TO DO: Scan the data beneath this task and copy each line that includes "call".
Segment Start: DATA FOR THE TASK
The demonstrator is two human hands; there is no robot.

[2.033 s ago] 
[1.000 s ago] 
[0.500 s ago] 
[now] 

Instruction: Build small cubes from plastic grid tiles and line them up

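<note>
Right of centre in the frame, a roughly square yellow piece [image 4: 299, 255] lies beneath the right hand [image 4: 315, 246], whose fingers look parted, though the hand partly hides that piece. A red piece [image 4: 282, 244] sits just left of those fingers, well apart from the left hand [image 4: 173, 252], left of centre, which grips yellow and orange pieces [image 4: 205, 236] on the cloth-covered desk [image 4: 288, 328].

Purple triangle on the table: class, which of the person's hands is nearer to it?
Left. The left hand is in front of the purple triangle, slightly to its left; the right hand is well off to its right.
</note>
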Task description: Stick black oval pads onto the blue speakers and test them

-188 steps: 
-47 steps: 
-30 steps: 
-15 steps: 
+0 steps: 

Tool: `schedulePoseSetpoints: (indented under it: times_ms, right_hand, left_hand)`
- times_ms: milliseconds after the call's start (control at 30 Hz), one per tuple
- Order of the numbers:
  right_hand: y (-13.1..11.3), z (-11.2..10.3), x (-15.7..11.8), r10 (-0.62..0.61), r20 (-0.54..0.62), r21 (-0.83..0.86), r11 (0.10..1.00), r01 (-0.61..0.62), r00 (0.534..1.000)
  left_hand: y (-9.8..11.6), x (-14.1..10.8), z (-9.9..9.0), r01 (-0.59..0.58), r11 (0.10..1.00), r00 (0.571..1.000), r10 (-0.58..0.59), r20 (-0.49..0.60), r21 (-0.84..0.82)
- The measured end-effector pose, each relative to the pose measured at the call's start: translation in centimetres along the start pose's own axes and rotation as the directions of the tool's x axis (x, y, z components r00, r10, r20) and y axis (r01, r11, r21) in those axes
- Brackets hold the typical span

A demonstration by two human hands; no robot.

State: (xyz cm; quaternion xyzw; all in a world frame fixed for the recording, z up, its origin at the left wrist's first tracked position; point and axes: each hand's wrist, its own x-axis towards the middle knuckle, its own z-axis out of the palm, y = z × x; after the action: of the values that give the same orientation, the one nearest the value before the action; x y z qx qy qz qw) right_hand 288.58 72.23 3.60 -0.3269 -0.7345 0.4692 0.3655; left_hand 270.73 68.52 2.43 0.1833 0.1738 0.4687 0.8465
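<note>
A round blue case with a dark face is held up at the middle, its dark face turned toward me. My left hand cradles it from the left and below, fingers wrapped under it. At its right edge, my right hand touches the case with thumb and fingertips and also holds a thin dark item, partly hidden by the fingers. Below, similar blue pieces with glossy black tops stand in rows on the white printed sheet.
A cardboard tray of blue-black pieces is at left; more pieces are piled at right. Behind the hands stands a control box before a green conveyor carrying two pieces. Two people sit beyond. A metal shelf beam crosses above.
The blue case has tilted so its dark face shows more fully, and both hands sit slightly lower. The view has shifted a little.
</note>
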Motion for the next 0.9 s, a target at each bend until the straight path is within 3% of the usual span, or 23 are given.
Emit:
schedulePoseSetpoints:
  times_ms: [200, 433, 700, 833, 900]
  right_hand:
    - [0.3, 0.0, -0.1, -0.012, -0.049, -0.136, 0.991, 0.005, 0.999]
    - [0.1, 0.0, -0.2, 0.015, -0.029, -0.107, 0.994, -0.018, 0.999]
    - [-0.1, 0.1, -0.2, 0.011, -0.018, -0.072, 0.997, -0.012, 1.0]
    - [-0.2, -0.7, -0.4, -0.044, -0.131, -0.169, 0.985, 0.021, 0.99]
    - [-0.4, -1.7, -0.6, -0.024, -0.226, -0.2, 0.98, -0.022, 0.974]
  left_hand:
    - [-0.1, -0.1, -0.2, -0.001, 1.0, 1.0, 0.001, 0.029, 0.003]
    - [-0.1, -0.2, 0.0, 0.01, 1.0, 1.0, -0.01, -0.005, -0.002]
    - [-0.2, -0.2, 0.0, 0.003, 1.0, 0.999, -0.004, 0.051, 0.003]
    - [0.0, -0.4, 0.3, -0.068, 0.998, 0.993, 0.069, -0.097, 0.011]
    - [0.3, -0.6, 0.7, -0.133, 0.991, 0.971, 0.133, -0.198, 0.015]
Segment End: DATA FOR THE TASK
ANSWER:
- times_ms: milliseconds after the call's start (control at 30 Hz), one per tuple
- The measured end-effector pose, each relative to the pose measured at the call's start: translation in centimetres along the start pose's own axes and rotation as the directions of the tool's x axis (x, y, z components r00, r10, r20) and y axis (r01, r11, r21) in those axes

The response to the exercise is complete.